**Assignment**
Filter on the word "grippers": copy each matching line from the listing below.

**Extracted data**
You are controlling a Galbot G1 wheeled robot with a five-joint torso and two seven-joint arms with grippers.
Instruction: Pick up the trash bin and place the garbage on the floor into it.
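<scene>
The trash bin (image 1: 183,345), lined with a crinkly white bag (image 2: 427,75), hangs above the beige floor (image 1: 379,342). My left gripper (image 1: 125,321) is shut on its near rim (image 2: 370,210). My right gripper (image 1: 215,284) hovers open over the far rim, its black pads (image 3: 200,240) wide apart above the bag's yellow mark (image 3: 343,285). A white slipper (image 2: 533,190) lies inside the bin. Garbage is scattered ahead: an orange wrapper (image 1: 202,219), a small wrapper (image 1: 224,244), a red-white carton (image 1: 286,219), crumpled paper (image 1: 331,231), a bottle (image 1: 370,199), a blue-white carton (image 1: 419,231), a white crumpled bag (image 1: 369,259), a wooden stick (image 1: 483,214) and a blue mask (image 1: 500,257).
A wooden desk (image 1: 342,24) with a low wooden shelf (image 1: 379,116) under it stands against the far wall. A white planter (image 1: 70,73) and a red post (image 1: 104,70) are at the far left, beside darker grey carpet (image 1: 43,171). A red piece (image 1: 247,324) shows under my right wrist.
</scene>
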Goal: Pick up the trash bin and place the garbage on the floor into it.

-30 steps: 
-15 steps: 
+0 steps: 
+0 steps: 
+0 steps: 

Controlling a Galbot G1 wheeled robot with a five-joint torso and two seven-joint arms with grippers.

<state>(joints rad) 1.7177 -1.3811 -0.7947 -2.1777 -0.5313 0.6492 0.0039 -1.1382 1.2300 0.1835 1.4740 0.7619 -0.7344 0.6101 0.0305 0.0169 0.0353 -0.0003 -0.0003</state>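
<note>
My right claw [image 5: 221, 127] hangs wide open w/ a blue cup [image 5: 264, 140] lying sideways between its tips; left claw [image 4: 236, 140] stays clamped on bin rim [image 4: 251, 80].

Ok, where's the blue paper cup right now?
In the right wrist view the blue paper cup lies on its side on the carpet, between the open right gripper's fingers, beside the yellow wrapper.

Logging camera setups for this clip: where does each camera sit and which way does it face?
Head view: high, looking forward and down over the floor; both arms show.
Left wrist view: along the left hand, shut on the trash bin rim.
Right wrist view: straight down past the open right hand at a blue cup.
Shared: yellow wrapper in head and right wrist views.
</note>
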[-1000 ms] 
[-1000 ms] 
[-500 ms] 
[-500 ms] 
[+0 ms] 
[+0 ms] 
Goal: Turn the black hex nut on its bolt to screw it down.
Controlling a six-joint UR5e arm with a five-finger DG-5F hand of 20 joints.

**Result of this task**
You are controlling a Galbot G1 wheeled robot with a five-joint torso and two seven-joint arms with grippers.
Controlling a Galbot G1 wheeled robot with a five-joint torso and two seven-joint arms with grippers.

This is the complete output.